Problem statement: Pictures stay out of the copy. Repeat exactly the lines from the first entry below through the line that contains "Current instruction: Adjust", and nothing beyond.

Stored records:
____________

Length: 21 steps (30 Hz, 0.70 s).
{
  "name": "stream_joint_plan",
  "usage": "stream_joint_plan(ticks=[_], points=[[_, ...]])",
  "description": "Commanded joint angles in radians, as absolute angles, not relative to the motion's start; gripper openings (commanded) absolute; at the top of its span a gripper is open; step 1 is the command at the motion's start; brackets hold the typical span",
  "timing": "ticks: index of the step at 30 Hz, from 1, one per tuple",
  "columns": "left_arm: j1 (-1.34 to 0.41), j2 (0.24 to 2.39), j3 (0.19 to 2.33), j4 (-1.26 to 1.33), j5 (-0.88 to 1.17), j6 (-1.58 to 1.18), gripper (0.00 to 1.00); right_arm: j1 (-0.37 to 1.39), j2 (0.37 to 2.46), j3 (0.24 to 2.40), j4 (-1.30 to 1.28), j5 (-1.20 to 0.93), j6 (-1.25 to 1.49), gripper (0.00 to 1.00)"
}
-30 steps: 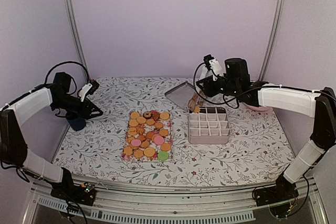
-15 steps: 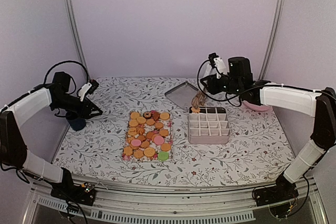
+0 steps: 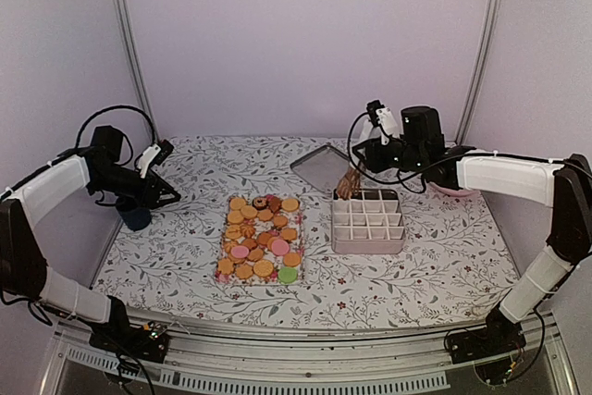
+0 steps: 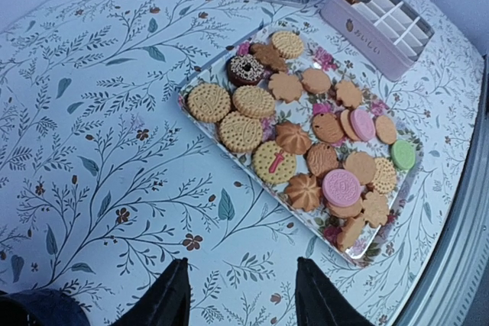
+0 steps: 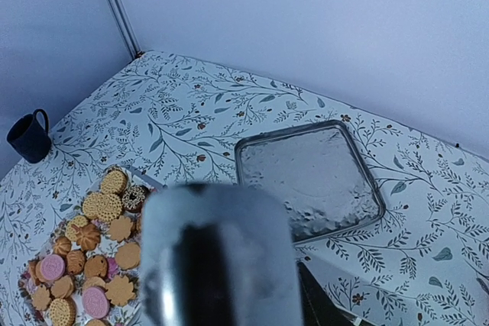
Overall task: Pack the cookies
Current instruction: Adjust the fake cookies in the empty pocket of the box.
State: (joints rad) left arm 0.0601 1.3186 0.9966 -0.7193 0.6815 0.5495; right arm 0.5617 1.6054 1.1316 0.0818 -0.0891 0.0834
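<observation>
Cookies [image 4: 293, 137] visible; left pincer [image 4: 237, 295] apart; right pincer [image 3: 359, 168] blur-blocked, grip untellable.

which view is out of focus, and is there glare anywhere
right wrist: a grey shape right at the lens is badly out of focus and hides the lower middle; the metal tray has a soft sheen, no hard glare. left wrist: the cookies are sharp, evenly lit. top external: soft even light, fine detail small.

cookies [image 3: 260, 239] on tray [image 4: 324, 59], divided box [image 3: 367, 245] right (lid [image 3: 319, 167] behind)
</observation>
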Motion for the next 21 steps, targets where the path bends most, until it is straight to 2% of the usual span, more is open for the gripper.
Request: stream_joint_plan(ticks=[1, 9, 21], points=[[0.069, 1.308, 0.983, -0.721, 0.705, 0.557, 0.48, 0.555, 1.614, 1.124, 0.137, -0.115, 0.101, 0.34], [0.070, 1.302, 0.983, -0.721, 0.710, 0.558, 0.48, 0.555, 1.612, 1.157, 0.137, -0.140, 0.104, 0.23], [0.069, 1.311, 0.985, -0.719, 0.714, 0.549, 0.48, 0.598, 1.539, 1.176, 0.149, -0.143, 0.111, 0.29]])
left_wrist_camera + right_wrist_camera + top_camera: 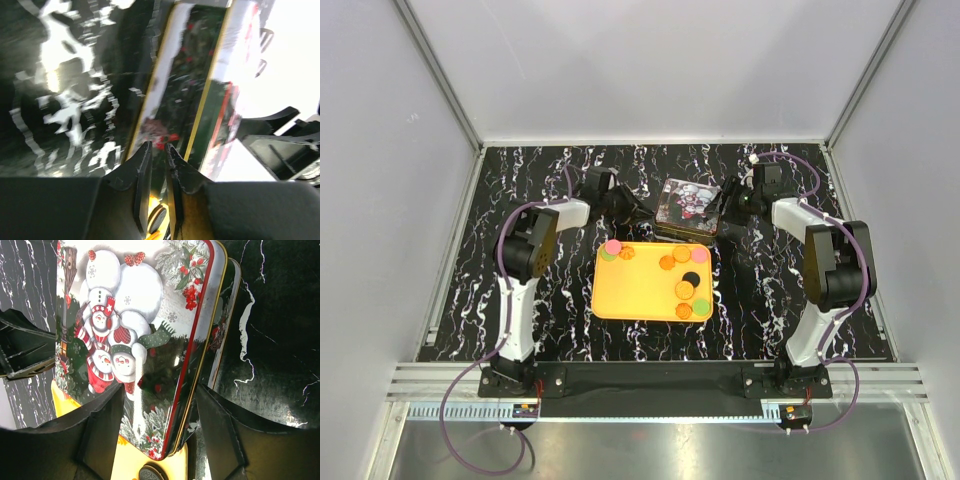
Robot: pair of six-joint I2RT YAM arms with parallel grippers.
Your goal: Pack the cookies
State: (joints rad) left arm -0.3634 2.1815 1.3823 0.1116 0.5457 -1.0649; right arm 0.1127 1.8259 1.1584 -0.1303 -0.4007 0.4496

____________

Answer to this problem:
Length: 21 steps (30 Hz, 0.70 s).
{
  "name": "stream_joint_plan",
  "usage": "stream_joint_plan(ticks=[_], points=[[_, ...]])",
  "description": "Commanded joint angles in radians, as absolute angles, not relative to the motion's start; gripper openings (commanded) absolute; at the top of its span a gripper is open; step 1 is the command at the motion's start; brackets hold the typical span",
  "timing": "ticks: index of the step at 30 Hz, from 1, one per tuple",
  "columns": "left_arm: j1 (-1.34 to 0.41), j2 (0.24 to 2.39), j3 (0.19 to 2.33), j4 (-1.26 to 1.33), j5 (-0.88 to 1.17), j6 (-1.58 to 1.18), gripper (0.00 to 1.00); right_arm: j1 (-0.37 to 1.39), j2 (0.37 to 2.46), j3 (0.24 to 2.40), j4 (-1.30 to 1.28), j5 (-1.20 to 0.93), j6 (-1.25 to 1.49), gripper (0.00 to 1.00)"
}
-30 steps: 
-15 steps: 
+0 steps: 
+0 steps: 
+0 steps: 
Overall task: Pack the cookies
Current instruction: Adjust the fake cookies in the empty pocket of the box.

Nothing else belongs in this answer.